F. Penatalaksanaan Terapi
Terapi didasarkan pada pengetahuan tentang mekanisme, manifestasi klinis, perjalanan alamiah
dan patologis baik dari sisi selular, anatomis dan fisiologis dari kasus PJK. Pada prinsipnya terapi ditujukan
untuk mengatasi nyeri angina dengan cepat, intensif dan mencegah berlanjutnya iskemia serta terjadinya
infark miokard akut atau kematian mendadak.
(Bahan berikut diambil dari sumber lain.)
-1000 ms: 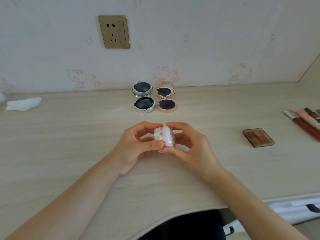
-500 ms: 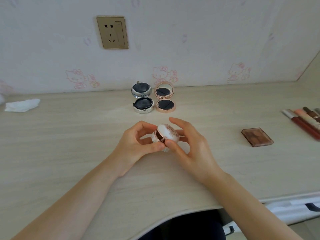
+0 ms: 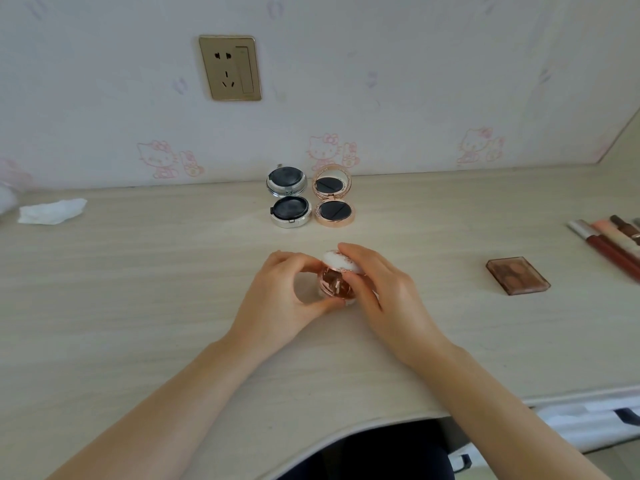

Pedoman Tatalaksana Penyakit Kardiovaskuler di Indonesia tahun 2009 obat yang disarankan
untuk penderita PJK adalah :
1. Golongan Nitrat
2. Golongan Penyekat β (beta bloker)
3. Golongan antagonis kalsium
4. Obat antiplatelet
5. Penghambat Enzim Konversi Angiotensin (ACE-I)
6. Antagonis Reseptor Bloker
7. Anti kolesterol

G. Prevalensi
Prevalensi penyakit gagal jantung meningkat setiap tahunnya. Penyakit gagal jantung dapat
diartikan sebagai kumpulan berbagai gejala dan tanda klinis dimana jantung tidak mampu mempertahankan
sirkulasi yang cukup bagi kebutuhan tubuh meskipun tekanan pengisisan vena dalam keadaan normal
(Muttaqin, 2009). Sekitar 17,9 juta orang meninggal karena penyakit kardiovaskuler pada tahun 2016,
angka tersebut menyumbang 31% dari total kematian di dunia. Angka kematian ini, 85% diakibatkan oleh
serangan jantung dan stroke (WHO, 2019).
Menurut Kemenkes RI (2020), prevalensi penyakit gagal jantung berdasarkan diagnosis dokter
di Indonesia sebesar 0,13% atau sebanyak 229.696 orang di tahun 2013. Sedangkan menurut diagnosis
dokter berdasarkan gejala diperkirakan sebanyak 0,3% atau 530.068 orang. Adapun tanda dan gejala yang
muncul pada pasien gagal jantung diantaranya adalah sesak napas, batuk kronis atau wheezing, fatigue
(kelelahan), edema, mual atau kehilangan nafsu makan, kebingungan, dan denyut jantung tinggi (American
Heart Association (AHA), 2018; Rohrbaugh et.al, 2009).
Riskesdas 2018 menunjukkan prevalensi Penyakit Jantung berdasarkan diagnosis dokter di
Indonesia sebesar 1,5%, dengan peringkat prevalensi tertinggi Provinsi Kalimantan Utara 2,2%,DIY
2%,Gorontalo 2%. Selain ketiga provinsi tersebut, terdapat pula 8 provinsi lainnya dengan prevalensi yang
lebih tinggi jika dibandingkan dengan prevalensi nasional. Delapan provinsi tersebut adalah : Aceh
(1,6%),Sumatera Barat (1,6%), DKI Jakarta (1,9%), Jawa Barat (1,6%), Jawa Tengah (1,6%), Kalimantan
Timur (1,9%), Sulawesi Utara (1,8%) dan Sulawesi Tengah (1,9%).
Profil Dinas Kesehatan Provinsi Sulawesi Tengah menunjukan pencatatan kasus/penderita
Penyakit Jantung hanya terdapat pada Kab. Parigi Moutong yaitu sebanyak 624. Sedangkan di 12 Kab/Kota
lainnya tidak terdapat data Penderita Penyakit Jantung.
Dinas Kesehatan Kota Palu Melalui Bidang Pengendalian Penyakit Menunjukan Prevalensi
Penyakit Jantung di Kota Palu tahun 2019 dan 2020 yaitu sebagai berikut :
Sumber Data : Dinas Kesehatan Kota Palu
Berdasarkan data diatas ditemukan bahwa terjadi penurunan kasus penyakit jantung di kota palu pada
tahun 2020 yaitu 1181 kasus dibandingkan tahun sebelumnya yang tercatat sebanyak 1477 kasus. Untuk
Persentase Kematian pada penderita penyakit jantung Tahun 2019 yaitu sebesar 6,30% sedangkan pada
Tahun 2020 yaitu sebesar 8,30%.

IV. Kesimpulan
A. Peningkatan penyakit tidak menular memerlukan perhatian serius oleh semua pihak baik pemangku
kebijakan maupun masyarakat.
B. Peningkatan PTM dapat ditekan melalui pengendalian factor risiko yaitu pengurangan konsumsi rokok,
alcohol, gula dan garam, peningkatan konsumsi buah dan sayur, meningkatkan aktifitas fisik melalui olah
raga, mencegah kegemukan, pengendalian stress dengan kegiatan rekreasi serta melakukan pemeriksaan
tekanan darah, kadar gula darah secara teratur.
C. Upaya pencegahan PTM dapat dilakukan oleh masyarakat secara mandiri melalui kegiatan Posbindu.